There is a distinct difference between personal and business property. Personal property can look the same as business property, such as a car, computer, or real estate property, but you use personal property for personal use and business property ONLY for business use.

Personal property isn’t deductible, but business property is deductible not only using regular depreciation, but bonus depreciation too (through 2022).

The difference between regular depreciation and bonus depreciation is huge. Regular depreciation occurs between 3 and 39 years depending on the type of property (more expensive property depreciates over longer periods). Bonus depreciation, on the other hand, allows 100% deduction of the property’s cost in one year, but this lasts only through 2022.
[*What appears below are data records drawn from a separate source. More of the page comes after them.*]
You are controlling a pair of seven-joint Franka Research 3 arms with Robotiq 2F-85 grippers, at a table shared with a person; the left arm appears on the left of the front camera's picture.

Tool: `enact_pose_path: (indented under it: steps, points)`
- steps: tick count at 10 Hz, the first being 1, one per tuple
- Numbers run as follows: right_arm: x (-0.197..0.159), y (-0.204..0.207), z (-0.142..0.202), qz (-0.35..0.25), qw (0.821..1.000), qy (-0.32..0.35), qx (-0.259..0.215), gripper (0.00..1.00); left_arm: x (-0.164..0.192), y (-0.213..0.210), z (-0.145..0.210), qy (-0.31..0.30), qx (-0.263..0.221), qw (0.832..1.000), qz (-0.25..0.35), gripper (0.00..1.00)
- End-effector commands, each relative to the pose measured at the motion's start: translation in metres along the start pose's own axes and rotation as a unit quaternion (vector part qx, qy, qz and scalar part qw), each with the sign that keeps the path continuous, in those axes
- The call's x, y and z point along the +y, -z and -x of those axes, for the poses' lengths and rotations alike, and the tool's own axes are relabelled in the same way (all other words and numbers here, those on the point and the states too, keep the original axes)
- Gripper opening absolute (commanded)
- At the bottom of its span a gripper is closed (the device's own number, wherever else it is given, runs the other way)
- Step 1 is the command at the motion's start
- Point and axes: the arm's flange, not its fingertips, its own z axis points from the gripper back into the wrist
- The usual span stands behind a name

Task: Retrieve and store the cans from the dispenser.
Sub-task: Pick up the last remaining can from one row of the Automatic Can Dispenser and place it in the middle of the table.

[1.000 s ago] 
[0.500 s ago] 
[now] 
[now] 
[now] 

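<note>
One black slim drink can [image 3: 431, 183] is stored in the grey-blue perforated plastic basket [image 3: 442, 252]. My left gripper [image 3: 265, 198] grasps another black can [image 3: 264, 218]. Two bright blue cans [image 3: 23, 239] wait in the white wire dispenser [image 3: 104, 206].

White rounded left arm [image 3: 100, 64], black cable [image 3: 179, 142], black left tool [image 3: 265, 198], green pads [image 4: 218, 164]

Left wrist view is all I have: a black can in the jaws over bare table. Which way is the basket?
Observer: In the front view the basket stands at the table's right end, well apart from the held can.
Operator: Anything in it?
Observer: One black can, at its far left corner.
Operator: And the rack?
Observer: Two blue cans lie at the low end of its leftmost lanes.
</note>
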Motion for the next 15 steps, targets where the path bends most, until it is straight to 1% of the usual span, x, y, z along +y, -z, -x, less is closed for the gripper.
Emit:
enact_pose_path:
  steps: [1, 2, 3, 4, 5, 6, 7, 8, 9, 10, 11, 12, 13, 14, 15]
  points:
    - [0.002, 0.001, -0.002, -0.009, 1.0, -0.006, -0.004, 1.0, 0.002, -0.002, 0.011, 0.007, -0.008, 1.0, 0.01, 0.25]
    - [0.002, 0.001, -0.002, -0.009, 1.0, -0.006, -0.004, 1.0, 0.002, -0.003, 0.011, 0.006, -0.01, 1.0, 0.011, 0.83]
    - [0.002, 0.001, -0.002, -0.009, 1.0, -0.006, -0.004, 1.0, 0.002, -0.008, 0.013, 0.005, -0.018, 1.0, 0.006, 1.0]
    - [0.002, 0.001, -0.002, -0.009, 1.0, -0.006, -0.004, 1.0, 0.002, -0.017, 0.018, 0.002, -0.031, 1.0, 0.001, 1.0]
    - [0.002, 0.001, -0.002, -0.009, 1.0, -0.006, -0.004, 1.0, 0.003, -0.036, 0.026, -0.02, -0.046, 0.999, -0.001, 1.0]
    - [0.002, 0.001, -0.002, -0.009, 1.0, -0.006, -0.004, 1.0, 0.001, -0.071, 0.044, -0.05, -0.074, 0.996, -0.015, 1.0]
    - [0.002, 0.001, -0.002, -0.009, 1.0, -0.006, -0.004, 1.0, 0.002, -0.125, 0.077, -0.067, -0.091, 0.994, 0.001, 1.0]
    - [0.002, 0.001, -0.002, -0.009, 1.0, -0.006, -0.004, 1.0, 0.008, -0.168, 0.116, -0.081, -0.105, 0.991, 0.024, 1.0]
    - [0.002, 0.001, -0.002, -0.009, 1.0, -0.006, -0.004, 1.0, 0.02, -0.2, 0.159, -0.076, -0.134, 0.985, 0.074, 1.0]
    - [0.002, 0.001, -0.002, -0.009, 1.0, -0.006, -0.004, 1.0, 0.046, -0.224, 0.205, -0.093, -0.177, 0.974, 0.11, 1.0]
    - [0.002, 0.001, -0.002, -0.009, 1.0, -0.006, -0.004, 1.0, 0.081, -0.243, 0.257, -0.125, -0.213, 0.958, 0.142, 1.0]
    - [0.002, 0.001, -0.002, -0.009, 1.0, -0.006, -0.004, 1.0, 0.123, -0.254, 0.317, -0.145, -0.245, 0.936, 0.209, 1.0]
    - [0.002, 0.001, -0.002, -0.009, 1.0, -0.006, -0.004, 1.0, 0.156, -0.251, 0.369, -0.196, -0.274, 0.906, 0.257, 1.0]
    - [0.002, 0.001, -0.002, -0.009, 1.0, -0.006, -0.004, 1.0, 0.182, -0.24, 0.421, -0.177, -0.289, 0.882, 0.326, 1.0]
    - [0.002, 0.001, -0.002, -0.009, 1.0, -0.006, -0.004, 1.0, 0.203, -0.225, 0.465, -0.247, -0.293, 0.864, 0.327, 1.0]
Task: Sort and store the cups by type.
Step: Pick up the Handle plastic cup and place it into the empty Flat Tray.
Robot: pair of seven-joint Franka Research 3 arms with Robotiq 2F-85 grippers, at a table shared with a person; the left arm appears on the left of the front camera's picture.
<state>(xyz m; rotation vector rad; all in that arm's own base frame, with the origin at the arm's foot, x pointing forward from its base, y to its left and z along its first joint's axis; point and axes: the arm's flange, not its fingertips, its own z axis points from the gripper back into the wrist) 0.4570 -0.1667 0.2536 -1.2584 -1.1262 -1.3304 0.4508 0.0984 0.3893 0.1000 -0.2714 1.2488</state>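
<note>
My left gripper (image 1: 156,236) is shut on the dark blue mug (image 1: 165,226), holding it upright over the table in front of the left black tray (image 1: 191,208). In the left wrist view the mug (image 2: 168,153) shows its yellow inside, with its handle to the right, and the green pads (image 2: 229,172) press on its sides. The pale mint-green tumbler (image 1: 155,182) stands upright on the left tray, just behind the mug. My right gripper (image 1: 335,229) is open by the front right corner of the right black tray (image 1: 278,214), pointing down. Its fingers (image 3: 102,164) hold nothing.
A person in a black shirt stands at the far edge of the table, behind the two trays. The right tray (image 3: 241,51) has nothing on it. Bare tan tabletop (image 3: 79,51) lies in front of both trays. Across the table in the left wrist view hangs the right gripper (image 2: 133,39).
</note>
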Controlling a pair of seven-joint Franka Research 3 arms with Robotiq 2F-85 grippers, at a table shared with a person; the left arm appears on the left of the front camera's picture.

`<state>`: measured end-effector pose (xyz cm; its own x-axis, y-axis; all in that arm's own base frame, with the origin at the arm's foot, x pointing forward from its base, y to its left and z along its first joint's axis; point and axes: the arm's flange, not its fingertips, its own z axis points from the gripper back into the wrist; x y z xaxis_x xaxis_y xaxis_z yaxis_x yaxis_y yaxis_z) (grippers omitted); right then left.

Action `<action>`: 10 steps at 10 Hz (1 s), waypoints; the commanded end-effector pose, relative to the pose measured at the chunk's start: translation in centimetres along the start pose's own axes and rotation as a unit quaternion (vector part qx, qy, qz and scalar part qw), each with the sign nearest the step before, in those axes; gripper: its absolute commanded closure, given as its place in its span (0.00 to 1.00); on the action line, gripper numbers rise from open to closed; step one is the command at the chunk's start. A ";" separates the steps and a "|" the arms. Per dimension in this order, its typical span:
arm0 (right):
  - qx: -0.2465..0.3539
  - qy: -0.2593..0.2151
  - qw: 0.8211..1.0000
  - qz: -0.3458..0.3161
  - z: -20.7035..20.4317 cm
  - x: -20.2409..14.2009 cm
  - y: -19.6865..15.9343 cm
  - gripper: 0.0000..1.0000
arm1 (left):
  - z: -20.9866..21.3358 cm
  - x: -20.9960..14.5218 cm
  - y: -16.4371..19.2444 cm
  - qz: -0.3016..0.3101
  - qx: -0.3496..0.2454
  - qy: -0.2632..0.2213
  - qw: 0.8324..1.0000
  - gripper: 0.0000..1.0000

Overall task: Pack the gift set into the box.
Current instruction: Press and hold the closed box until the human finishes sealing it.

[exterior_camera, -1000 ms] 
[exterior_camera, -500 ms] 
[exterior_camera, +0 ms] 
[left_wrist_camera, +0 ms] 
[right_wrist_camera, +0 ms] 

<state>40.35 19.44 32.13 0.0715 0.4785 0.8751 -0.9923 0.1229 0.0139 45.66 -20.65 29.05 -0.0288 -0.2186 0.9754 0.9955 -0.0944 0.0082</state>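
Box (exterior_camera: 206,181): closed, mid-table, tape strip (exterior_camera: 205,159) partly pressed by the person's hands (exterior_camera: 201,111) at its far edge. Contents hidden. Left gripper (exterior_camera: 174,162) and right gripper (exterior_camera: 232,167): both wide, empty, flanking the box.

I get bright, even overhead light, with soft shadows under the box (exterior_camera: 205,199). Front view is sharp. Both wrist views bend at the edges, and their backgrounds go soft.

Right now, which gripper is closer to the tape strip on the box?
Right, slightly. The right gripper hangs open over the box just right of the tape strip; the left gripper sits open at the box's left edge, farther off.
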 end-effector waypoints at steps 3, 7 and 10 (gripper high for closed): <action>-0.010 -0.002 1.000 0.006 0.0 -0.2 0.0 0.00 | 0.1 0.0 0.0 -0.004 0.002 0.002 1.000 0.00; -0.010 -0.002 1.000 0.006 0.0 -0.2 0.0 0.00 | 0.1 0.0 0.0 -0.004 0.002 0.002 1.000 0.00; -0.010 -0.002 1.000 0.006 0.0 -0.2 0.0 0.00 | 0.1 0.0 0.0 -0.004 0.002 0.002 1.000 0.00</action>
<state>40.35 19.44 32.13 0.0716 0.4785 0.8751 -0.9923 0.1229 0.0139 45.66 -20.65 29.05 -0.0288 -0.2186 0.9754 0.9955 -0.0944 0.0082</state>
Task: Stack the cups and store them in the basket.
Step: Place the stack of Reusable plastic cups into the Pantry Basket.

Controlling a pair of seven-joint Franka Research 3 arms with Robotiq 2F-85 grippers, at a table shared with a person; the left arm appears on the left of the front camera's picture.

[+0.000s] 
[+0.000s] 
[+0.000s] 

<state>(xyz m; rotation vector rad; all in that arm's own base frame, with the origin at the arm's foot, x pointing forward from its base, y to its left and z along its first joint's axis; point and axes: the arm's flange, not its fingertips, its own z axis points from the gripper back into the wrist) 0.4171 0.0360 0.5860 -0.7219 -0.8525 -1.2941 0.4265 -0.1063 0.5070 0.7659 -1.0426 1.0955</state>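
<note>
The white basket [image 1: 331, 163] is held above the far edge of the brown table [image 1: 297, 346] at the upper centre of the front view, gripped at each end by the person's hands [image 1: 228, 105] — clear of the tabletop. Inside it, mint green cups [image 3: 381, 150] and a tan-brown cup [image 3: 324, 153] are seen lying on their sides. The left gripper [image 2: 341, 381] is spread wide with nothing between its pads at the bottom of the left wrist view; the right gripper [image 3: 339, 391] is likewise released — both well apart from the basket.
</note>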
Here’s the kicker. You can’t take depreciation if you buy the property to start your business. Your business must already be started. This doesn’t mean actively running, aka earning profits. It just means you must have started the business and have the intent to keep it going.

Depreciation starts when you put the property in place to operate your business. This doesn’t mean you’re actively using it, but it must be available for use when you need it. This may or may not occur right when you buy the property.

Most personal property depreciation starts on July 1st of the year you buy it. If you buy property during the 4th quarter that totals at least 40 percent of your total property, you can take depreciation mid-quarter of the quarter you purchase it.

Any real property you purchase begins deprecation mid-month of the month you place the property in service.